Elon Musk unveils the new Tesla Model X Crossover SUV in Fremont, California, last September. Image: Getty.

He may be a brilliant visionary in all kinds of ways, but Elon Musk’s “Master Plan, Part Deux” makes grand plans for the abolition of fixed route public transport without thinking clearly about urban space:

“With the advent of autonomy, it will probably make sense to shrink the size of buses and transition the role of bus driver to that of fleet manager. Traffic congestion would improve due to increased passenger areal density by eliminating the center aisle and putting seats where there are currently entryways, and matching acceleration and braking to other vehicles, thus avoiding the inertial impedance to smooth traffic flow of traditional heavy buses.

“It would also take people all the way to their destination. Fixed summon buttons at existing bus stops would serve those who don’t have a phone.
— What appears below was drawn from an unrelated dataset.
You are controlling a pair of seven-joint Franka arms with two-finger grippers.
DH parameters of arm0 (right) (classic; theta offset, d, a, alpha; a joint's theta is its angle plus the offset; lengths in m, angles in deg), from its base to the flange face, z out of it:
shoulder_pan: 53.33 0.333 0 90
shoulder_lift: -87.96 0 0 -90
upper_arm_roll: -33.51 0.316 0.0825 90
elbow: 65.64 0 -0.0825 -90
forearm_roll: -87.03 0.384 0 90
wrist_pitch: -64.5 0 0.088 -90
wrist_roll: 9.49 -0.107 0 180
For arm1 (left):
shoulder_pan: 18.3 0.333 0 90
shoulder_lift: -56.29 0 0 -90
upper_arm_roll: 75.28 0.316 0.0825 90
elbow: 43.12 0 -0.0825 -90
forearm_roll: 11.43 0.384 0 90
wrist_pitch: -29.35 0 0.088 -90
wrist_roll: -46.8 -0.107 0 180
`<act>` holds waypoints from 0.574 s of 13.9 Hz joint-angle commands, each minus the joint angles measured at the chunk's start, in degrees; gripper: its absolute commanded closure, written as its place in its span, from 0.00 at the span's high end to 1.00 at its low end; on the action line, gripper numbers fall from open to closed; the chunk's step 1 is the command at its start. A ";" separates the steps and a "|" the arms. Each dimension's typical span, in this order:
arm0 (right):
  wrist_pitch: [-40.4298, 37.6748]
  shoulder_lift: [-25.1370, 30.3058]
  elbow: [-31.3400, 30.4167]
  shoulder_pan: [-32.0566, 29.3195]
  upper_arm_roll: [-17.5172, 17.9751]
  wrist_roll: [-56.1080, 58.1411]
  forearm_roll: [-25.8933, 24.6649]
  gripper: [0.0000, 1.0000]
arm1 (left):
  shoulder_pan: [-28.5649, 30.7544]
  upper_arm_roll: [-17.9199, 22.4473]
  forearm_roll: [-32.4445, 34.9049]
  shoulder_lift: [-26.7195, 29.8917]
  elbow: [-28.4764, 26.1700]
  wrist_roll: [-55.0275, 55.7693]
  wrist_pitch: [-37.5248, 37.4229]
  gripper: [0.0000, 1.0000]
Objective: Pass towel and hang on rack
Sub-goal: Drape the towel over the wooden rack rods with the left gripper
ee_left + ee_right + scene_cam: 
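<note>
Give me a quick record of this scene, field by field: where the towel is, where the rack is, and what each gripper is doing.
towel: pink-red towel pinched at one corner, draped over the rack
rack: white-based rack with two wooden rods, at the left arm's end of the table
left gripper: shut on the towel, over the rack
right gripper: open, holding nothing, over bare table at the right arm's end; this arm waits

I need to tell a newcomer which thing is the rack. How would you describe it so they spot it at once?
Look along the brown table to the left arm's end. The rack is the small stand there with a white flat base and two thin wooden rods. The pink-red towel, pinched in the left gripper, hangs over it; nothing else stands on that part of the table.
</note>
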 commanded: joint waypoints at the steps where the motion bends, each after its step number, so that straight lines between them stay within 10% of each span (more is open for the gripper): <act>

Design accommodates wheelchairs, strollers and bikes.”

Musk assumes that public transit is an engineering problem, about vehicle design and technology.  In fact, providing cost-effective and liberating transportation in cities requires solving a geometry problem, and he’s not even seeing it.  What’s more, he’s repeating a very common delusion, one I hear all the time in urbanist and technology circles.

Musk’s vision is fine for low-density outer suburbia and rural areas.  But when we get to dense cities, where big transit vehicles are carrying huge ridership, Musk’s vision is a disaster.  That’s because it takes lots of people out of big transit vehicles and puts them into small ones, which increases the total number of vehicles on the road at any time.  The technical measure of this is Vehicle Miles (or KM) Travelled (VMT).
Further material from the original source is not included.